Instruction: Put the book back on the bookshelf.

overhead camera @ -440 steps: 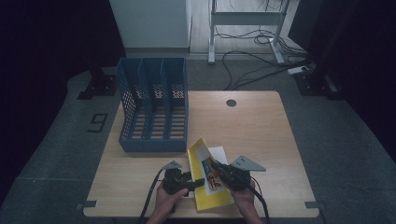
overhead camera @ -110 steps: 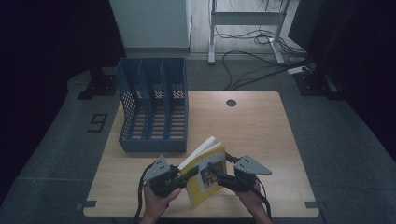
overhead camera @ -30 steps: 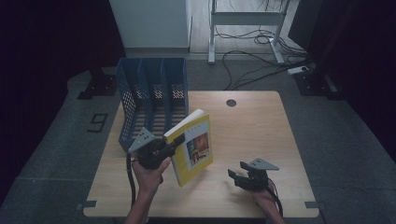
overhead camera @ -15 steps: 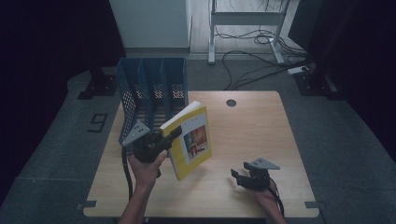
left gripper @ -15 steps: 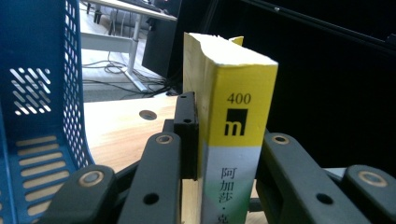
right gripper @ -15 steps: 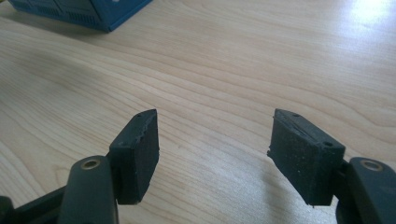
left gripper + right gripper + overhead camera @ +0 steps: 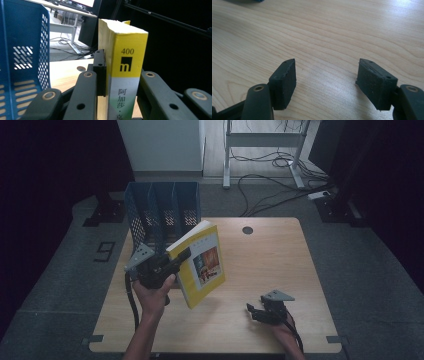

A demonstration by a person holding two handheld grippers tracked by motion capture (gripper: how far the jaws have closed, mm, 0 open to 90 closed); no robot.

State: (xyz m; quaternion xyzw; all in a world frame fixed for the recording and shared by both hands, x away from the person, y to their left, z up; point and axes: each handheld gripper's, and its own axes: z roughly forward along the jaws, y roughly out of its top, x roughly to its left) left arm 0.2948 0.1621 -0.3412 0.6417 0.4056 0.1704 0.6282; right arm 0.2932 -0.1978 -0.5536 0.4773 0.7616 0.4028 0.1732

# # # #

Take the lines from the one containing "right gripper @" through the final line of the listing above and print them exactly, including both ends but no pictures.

right gripper @ -15 steps: 
left gripper + right gripper + overhead camera @ +0 steps: 

A demonstration by a person holding two handheld grippers tracked by motion capture (gripper: how far the jaws have closed, mm, 0 open to 90 closed); no robot.

State: (xyz m; quaternion xyzw; all in a world frame fixed for the recording and shared by both hands, x away from the person, y to their left, z up; point and axes: each handheld gripper's, and its own axes: z roughly forward along the jaws, y roughly out of its top, x roughly to its left) left arm 0.2948 0.1621 -0.3412 0.6417 0.4056 0.1704 0.6282; right arm 0.2932 -0.1978 -0.5536 0.4773 0.7616 0.4028 0.1732

No further output is needed for this exercise.